**Task item**
Determine how many lines of the material hold the word "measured", and answer with the number only.

+++++

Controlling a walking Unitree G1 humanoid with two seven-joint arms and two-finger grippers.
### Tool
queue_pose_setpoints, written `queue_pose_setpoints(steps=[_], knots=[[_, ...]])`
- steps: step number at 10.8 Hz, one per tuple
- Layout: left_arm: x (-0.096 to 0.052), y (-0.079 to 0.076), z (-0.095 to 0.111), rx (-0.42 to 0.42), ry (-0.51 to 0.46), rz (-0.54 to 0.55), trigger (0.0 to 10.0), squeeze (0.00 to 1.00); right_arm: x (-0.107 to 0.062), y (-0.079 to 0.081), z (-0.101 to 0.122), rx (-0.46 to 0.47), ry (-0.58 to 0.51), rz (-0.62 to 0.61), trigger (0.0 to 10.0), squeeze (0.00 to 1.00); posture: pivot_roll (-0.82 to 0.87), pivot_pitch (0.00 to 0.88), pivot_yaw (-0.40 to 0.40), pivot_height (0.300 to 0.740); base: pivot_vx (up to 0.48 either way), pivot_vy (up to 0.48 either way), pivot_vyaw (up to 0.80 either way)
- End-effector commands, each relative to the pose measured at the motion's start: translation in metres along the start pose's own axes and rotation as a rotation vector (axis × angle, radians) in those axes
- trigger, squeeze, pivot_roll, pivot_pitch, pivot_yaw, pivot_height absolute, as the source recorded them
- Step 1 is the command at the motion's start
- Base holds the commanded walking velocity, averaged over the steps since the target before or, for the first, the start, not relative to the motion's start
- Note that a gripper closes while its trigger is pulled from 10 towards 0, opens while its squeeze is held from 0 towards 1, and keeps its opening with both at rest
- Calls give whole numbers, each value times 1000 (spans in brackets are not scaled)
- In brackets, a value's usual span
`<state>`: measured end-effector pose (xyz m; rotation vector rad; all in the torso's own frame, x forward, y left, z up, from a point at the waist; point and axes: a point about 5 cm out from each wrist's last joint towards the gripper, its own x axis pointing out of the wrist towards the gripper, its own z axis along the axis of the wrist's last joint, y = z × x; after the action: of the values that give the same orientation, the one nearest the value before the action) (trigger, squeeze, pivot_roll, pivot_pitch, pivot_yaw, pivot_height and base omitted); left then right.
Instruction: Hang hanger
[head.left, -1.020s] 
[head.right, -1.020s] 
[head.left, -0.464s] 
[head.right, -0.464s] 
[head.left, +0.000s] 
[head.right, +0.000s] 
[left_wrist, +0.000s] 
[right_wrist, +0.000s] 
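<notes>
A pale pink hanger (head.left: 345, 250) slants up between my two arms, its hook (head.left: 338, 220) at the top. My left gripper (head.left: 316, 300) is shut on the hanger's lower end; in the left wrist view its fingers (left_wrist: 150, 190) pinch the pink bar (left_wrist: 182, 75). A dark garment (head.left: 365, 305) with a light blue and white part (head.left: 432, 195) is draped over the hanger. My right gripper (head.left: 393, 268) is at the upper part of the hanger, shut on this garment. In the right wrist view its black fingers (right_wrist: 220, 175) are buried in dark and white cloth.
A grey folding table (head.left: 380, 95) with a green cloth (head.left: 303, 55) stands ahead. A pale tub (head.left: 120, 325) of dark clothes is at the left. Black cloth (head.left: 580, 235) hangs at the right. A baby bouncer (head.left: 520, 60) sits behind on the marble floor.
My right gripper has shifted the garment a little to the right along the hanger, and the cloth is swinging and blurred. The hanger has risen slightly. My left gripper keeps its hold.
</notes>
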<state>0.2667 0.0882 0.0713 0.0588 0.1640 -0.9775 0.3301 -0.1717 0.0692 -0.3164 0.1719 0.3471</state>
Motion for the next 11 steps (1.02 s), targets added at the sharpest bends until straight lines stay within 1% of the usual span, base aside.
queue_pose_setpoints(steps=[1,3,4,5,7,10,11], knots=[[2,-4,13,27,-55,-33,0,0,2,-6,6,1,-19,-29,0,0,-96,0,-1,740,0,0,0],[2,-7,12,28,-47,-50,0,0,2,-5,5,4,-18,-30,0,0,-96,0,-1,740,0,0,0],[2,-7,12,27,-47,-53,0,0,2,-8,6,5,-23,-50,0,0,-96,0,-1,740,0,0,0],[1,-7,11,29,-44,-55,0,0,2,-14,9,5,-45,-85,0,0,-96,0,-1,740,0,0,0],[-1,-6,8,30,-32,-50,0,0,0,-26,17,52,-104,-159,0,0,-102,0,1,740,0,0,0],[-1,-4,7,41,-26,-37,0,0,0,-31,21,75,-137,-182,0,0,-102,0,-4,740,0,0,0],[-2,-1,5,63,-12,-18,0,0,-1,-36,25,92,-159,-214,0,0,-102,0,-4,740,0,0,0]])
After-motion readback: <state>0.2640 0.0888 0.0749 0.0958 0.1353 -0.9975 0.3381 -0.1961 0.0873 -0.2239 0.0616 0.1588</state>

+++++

**Solution for this task**
2